Current Internal Auditor Carolyn Smith has been a credit to the position; stepping through pressure to deliver a clear and concise audit report on the attendance and enrollment data scandal – a report that was largely ignored by the current school board. For this, public officials seek to disband the office of Internal Auditor, rather than working to replace the school board with competent elected office holders.  It is notable that the school board has not responded to her request to expand the office, but is willing to dismantle the office. This smacks of political payback.

Further, it is beyond ironic that Andrew Ginther – one of the CCS Board members who fired the CCS Internal Auditor who was set to investigate data scrubbing in 2005 – is now proposing to provide oversight over the “Independent” Auditor position.

The reform involving the Independent Auditor should have specified a criminal offense for interfering in the work of the auditor. Issue 51 is nonsense designed to centralize even further power and control, and it should be defeated.

City Auditor

Recommendation: Hugh Dorrian (incumbent) -

When asked what qualified him to be Auditor, Igor Ternovsky answered simply, “because I’m not corrupt.”  In this era of the Columbus political machine, we like his insight and his chutzpah, but could not count enough reasons for him to replace current city auditor Hugh Dorrian.
Dorrian has served as auditor for 44 years. Though part of the Columbus Machine, he is a straight shooter – something that comes with electoral support. He has led the city admirably through that time.  He is respectful of disagreement and always willing to voice his opinion.

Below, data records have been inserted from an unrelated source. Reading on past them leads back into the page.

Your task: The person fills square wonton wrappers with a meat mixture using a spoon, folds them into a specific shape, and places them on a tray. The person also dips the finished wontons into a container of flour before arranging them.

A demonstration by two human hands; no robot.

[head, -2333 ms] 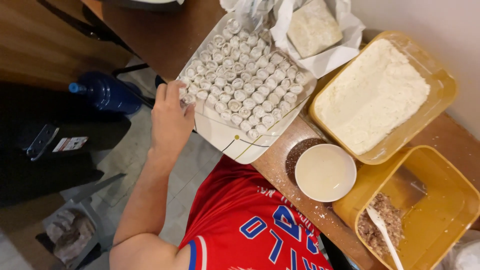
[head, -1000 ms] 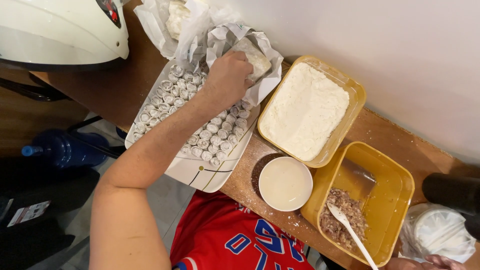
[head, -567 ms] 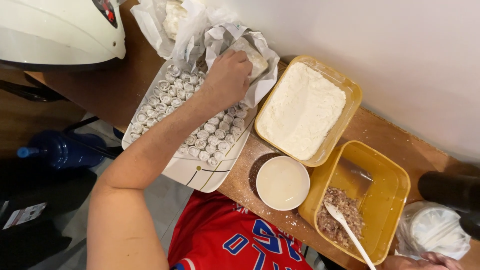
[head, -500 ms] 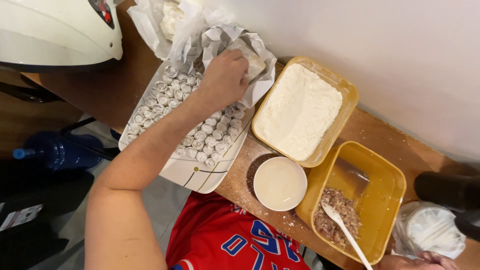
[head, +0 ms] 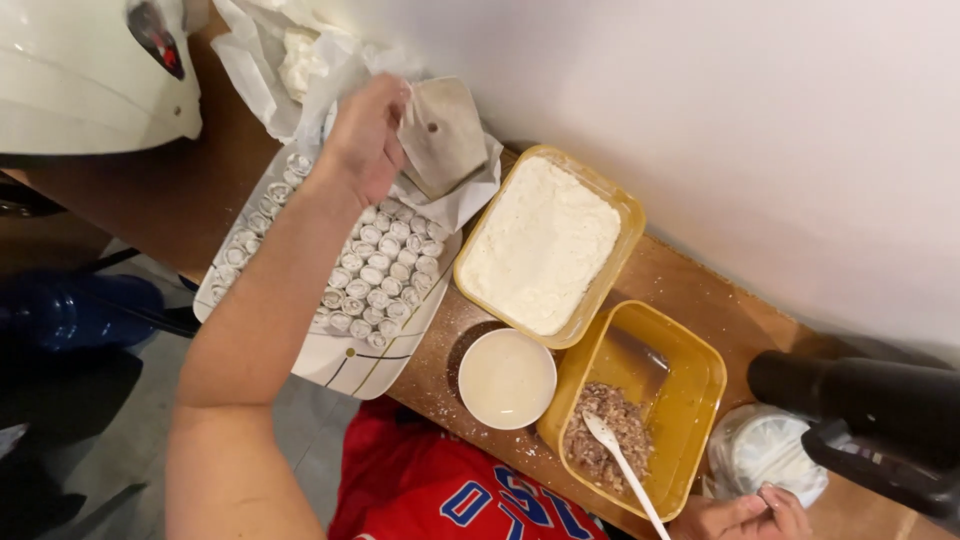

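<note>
Left hand (head: 362,140) at 11 o'clock of the view, fingers (head: 385,105) pinched closed on one thin square wrapper sheet (head: 443,133), lifted clear above the crumpled white paper packet (head: 300,70) it sits over. Sheet hangs slightly bent.

Handling judgement: wrapper looks very light, soft and limp, probably tears easily and sticks to its neighbours. Best taken by one edge or corner with fingertips, as held now.

Right hand (head: 745,515) at 5 o'clock, at the frame edge, only partly visible; fingers look curled beside a white plastic bag (head: 765,450), but whether it grips anything I cannot tell.

Surroundings on the wooden tabletop (head: 690,290):
- white tray (head: 345,365) packed with rows of small folded dumplings (head: 375,270), directly under the left forearm, overhanging the tabletop edge;
- yellow tub of flour (head: 545,245) at 3 o'clock of the left hand;
- small white bowl (head: 507,378) of pale liquid;
- second yellow tub (head: 690,400) with minced filling (head: 605,435) and a white spoon (head: 620,465).

Obstructions: the packet's raised paper crowds the hand; filled tray lies close below.
</note>
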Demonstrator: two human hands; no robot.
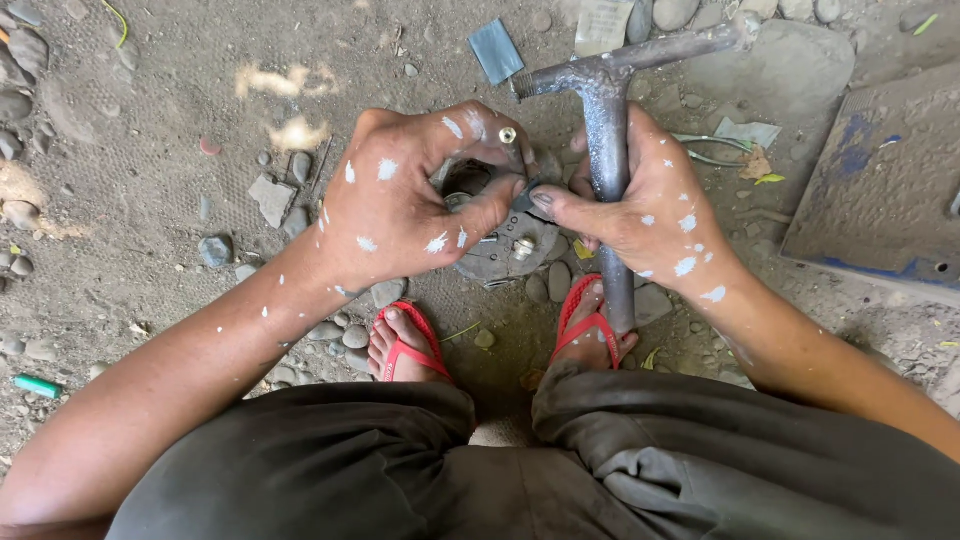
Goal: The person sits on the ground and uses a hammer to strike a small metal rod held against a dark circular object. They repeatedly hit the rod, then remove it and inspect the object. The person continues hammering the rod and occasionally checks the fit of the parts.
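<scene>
Squatting over bare dirt and pebbles, red flip-flops (pixel 405 345) planted either side of a grey round metal disc (pixel 500 255) lying flat on the ground. Left hand (pixel 400 205), paint-flecked, curled shut around a small dark ring-shaped part (pixel 465 178) held just above the disc, thumb pressed across toward the right thumb; small brass-coloured fitting (pixel 508 134) poking up at the fingertips. Right hand (pixel 650 215) wrapped closed on the upright shaft of a grey steel T-shaped tool (pixel 607 120), thumb and forefinger pinching a small dark piece (pixel 527 198) between the two hands. Tool foot down by the right sandal, crossbar up top. Tool looks heavy, rigid, rough-surfaced: grips well mid-shaft, where held now. Ring part looks small, hard and light, likely to slip from the fingers; best pinched at the rim. Disc looks stiff, stable on the ground. Scraps nearby: blue-grey flat piece (pixel 495 50), green cylinder (pixel 37 386), dark slab (pixel 880 190) at right.
</scene>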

That is democracy. Also he has a legendary and exemplary record in complying with public records requests. We support another four years for Mr. Dorrian.

Environmental Court Judge
Recommendation: Frank Macke

Frank Macke is our recommendation for the Environmental Court, which addresses neighborhood quality of life issues. A lawyer for 38 years, Macke is heavily invested in Central Ohio. Mr. Macke is a past President of the Lawyers Club of Columbus and the Central Ohio Association of Criminal Defense Lawyers. He currently is a charter member of the Board of Directors of the Harmony Project, and has volunteered with the Interfaith Hospitality Network, Bexley Methodist Church, Maple Grove Methodist Church, Faith Mission and the Ohio Northern University Law Alumni Board. In the past, Macke has served the Livingston Park Neighborhood Association, Southside Business Association and currently is a member of Olde Towne East Neighborhood Association. With his extensive knowledge of Columbus and his ties to the neighborhoods, Macke brings an understanding of the role of Environmental Court in shaping the quality of life in Columbus central city neighborhoods. When questioned about the Franklin Park Trolley Barn, Macke simply said, “I cannot comment on cases that may come before me if elected, but let me assure you this case would not have languished under a Macke court.” Well said Mr. Macke.